Großer Kassensturz wird nach der Bundestagswahl kommen
Auch wenn die Maastricht-Schuldenquote trotz Corona-Pandemie wohl unterhalb des Rekordwertes von 82,3% vom BIP aus dem Jahr 2010 verbleiben dürfte, stellt der sprunghafte Anstieg von knapp unter 60% zum Jahresende 2019 auf über 70% eine große finanzpolitische Bürde dar. Denn laut Stiftung Marktwirtschaft stellt die öffentlich ausgewiesene Verschuldung nur die Spitze des Eisbergs dar: Einschließlich der impliziten bzw. „versteckten“ Staatsverschuldung dürfte die sogenannte Nachhaltigkeitslücke (also die Summe der expliziten und impliziten Schulden) im Zuge des zweiten Lockdowns auf über 400% vom BIP hochschießen. Angesichts dessen dürfte es nur noch eine Frage der Zeit sein, bis die Politik die Steuer- und Beitragszahler noch stärker zur Kasse bittet. Die bis Ende 2021 versprochene Beitragsgarantie von 40% wackelt angesichts dessen gewaltig. Mit dem „Gesundheitssoli“ oder einer einmaligen Vermögensabgabe kursieren schon jetzt verschiedene Vorschläge, die einseitig auf eine Erhöhung der Staatseinnahmen abzielen. Ob jedoch noch höhere Steuern und Abgaben die richtige Medizin für die Nach-Corona-Zeit darstellen, kann mit Blick auf die bereits hohe Steuer- und Abgabenbelastung der Unternehmen und Arbeitnehmer stark bezweifelt werden. Auf die neue Bundesregierung kommen schwere finanz- und wirtschaftspolitische Herausforderungen und Entscheidungen zu. Sie muss es letztlich schaffen, die öffentlichen Finanzen wieder auf ein tragfähiges Fundament zu stellen, ohne dabei der Wirtschaft über noch höhere Steuer- und Beitragsbelastungen die Luft zum Atmen zu nehmen.
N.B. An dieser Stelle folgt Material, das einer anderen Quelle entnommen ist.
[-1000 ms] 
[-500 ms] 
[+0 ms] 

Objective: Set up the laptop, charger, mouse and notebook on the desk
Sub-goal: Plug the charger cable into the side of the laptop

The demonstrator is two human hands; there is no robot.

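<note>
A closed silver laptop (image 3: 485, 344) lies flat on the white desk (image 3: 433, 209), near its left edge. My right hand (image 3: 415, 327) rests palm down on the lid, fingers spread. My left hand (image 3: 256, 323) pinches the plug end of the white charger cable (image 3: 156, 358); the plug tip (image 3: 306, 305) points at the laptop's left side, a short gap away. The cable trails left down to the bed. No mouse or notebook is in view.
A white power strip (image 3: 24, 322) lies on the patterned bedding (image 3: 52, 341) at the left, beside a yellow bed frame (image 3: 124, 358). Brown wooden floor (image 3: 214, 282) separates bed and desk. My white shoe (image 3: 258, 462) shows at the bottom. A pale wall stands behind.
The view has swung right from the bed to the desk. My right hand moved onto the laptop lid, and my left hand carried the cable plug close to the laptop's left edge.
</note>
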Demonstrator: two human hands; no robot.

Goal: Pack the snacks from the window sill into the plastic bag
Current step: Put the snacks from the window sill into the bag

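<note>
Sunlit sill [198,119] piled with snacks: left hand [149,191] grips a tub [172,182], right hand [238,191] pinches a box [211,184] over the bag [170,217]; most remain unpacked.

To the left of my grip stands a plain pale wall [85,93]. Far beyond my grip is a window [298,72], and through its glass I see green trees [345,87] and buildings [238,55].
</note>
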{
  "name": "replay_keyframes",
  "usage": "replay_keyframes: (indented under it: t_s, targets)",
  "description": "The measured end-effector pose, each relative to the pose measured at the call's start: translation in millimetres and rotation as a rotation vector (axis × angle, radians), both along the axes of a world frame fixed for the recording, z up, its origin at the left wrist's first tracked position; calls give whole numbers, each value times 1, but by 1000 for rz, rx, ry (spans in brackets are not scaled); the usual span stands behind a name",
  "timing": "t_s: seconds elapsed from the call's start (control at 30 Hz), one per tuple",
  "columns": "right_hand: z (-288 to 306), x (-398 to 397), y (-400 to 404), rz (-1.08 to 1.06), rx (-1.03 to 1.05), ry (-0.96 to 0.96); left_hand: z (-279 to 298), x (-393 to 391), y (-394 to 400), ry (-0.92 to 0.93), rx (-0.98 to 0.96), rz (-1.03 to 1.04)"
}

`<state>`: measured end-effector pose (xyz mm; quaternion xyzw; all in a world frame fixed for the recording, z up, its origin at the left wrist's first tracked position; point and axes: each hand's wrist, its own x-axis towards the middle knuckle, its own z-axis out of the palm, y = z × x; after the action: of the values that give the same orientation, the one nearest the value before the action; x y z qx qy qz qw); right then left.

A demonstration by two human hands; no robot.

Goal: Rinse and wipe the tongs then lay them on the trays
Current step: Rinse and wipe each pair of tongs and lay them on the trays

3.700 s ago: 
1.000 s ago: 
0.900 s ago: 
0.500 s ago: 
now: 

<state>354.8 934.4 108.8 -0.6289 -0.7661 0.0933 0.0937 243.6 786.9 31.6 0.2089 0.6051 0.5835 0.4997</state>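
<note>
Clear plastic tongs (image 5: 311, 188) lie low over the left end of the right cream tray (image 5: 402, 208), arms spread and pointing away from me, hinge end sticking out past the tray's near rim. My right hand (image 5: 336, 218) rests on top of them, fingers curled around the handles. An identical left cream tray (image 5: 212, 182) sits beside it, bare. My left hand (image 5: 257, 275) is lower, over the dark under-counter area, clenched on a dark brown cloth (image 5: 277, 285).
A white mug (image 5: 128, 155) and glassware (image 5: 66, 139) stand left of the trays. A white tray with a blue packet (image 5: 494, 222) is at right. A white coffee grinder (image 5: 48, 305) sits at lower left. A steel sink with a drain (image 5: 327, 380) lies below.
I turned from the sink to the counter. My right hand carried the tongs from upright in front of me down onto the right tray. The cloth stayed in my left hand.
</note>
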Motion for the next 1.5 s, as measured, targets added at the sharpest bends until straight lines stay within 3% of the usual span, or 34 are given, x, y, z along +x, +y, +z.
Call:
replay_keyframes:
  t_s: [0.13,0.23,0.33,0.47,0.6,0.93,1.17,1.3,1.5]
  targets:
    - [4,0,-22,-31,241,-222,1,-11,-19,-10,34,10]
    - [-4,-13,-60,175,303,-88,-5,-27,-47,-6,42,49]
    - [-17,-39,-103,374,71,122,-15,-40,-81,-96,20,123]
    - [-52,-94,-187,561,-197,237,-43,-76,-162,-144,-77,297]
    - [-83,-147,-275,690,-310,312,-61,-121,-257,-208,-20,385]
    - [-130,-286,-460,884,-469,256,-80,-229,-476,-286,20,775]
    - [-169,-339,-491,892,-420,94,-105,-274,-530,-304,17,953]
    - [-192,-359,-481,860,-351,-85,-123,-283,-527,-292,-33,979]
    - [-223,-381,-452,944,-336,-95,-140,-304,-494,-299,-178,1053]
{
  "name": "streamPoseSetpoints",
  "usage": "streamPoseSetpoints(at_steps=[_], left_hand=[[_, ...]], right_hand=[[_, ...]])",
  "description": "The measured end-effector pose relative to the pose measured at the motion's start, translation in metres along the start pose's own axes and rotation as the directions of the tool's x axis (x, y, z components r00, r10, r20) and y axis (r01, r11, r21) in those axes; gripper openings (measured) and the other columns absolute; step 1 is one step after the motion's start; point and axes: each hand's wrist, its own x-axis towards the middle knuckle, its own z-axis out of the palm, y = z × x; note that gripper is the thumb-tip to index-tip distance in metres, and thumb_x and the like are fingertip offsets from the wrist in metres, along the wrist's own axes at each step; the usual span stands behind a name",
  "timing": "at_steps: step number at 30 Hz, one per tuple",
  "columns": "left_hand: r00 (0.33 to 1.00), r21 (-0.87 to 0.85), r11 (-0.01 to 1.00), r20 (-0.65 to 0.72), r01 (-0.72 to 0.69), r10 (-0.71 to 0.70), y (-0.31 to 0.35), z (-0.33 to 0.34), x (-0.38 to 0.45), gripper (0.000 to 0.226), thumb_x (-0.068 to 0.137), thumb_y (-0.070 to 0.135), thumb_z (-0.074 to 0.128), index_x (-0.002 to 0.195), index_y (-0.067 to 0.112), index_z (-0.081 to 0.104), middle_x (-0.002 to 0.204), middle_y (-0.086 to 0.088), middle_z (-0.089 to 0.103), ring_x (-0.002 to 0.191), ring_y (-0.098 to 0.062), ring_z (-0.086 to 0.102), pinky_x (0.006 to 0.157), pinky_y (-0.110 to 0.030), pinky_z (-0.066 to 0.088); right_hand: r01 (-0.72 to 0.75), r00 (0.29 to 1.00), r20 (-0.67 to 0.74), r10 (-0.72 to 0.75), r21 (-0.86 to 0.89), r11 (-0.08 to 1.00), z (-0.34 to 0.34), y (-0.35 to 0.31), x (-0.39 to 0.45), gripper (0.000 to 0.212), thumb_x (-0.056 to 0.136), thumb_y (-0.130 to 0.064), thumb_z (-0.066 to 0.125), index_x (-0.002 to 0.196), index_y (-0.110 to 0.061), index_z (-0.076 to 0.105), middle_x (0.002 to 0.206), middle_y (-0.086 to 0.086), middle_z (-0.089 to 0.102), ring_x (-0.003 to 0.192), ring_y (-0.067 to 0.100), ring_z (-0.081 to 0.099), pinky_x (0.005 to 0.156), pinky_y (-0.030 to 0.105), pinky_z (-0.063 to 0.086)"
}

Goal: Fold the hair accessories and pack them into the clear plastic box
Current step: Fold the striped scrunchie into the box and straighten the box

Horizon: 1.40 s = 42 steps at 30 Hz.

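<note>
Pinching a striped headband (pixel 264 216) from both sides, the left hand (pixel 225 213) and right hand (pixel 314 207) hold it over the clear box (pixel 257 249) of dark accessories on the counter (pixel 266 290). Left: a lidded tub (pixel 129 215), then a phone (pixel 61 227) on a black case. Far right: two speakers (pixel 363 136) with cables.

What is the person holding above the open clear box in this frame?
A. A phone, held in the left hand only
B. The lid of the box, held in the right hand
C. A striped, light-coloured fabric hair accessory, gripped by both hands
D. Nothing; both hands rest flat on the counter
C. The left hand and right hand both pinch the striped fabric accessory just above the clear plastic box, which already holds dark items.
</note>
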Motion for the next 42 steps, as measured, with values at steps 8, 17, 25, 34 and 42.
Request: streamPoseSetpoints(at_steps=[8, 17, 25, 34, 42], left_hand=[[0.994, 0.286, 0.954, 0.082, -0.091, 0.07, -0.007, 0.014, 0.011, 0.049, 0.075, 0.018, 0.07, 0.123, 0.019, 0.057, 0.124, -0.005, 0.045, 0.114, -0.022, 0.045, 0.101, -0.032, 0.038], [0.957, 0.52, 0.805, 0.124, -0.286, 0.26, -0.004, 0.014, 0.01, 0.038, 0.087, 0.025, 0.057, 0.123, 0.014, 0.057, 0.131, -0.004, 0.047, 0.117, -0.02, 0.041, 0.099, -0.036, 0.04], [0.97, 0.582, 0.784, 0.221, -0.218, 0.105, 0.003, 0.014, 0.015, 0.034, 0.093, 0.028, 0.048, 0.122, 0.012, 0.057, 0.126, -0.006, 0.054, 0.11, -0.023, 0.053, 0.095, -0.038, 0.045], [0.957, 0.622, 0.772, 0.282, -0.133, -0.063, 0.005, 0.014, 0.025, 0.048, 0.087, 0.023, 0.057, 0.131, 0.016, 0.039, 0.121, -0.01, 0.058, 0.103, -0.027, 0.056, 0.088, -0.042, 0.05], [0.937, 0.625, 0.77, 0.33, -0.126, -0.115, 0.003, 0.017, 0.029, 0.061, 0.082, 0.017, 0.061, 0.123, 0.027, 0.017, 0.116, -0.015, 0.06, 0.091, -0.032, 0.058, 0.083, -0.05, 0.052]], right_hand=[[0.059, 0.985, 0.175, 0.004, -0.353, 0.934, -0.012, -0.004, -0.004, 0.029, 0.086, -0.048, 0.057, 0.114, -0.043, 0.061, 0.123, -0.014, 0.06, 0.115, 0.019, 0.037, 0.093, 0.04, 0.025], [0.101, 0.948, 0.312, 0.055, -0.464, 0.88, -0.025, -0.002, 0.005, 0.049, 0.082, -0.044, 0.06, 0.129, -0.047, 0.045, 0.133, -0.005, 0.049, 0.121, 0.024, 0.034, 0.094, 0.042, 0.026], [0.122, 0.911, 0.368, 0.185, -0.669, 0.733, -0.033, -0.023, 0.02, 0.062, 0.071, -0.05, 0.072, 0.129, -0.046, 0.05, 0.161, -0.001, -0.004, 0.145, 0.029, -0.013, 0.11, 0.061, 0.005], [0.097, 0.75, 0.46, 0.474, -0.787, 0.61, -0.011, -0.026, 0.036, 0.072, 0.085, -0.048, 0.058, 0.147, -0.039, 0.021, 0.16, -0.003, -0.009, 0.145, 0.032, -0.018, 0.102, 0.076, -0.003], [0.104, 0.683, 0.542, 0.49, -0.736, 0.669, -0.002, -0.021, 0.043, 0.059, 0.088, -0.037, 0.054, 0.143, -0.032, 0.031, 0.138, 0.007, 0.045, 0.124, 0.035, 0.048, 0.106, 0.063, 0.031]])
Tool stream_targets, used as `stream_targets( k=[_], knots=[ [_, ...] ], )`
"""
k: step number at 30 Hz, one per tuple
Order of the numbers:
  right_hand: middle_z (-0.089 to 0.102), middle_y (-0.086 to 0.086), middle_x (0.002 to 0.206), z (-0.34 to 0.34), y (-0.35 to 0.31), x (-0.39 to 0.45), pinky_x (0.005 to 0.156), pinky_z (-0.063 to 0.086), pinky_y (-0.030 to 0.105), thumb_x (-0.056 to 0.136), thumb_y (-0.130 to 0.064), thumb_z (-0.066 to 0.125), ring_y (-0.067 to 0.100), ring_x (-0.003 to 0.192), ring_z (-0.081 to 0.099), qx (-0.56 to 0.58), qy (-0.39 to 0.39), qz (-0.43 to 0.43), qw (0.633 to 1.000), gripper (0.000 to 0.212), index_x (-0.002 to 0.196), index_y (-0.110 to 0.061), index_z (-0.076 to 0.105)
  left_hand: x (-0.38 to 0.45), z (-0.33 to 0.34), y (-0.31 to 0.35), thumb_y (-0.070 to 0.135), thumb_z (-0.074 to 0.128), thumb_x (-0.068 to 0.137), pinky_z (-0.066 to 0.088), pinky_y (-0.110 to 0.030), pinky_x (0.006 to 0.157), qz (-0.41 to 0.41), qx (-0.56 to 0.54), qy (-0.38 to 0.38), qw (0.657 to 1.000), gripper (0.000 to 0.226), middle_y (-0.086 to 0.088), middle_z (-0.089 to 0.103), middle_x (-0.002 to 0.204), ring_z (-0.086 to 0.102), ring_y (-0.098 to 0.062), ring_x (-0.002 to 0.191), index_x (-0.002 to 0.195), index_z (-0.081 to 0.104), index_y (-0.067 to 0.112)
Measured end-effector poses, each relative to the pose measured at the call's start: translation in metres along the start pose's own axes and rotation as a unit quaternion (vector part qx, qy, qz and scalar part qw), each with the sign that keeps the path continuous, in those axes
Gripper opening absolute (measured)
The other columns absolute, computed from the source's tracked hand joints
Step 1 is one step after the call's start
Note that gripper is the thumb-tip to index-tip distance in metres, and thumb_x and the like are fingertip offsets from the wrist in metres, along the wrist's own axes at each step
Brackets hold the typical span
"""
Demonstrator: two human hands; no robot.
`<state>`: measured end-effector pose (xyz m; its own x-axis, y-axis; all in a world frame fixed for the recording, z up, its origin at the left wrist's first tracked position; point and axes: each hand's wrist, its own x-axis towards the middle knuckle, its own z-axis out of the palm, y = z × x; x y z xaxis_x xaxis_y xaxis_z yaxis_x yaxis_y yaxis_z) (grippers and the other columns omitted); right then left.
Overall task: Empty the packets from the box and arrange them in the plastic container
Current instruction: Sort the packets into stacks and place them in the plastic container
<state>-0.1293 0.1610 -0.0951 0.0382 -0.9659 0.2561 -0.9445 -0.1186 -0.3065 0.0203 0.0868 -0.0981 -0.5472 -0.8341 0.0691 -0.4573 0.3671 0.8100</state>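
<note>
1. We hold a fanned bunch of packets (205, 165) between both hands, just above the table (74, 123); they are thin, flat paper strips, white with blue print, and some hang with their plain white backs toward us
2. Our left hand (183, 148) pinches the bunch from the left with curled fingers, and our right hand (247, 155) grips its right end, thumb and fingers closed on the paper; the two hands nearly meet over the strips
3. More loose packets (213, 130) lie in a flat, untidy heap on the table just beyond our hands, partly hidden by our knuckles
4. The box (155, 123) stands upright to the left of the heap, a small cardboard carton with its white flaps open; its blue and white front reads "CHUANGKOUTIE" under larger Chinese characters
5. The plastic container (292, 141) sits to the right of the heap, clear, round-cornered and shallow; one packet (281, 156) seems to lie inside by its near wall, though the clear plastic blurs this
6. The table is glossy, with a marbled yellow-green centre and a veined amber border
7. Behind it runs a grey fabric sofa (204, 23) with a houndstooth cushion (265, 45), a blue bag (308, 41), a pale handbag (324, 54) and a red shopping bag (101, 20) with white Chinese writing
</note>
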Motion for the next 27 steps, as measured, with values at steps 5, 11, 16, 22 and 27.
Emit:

Ein großer Kassensturz nach der Bundestagswahl im nächsten Herbst wird wohl unausweichlich sein. Damit ist auch klar, dass eine Gesundung der Staatsfinanzen nur mit echten Strukturreformen in den Bereichen Rente, Gesundheit und Pflege gelingen kann (Stichwort: Begrenzung des Ausgabenwachstums auf ein nachhaltiges Niveau – auch im Sinne der Generationengerechtigkeit). Die Wiedereinführung des Nachholfaktors bei der gesetzlichen Rentenversicherung wäre schon mal ein Anfang.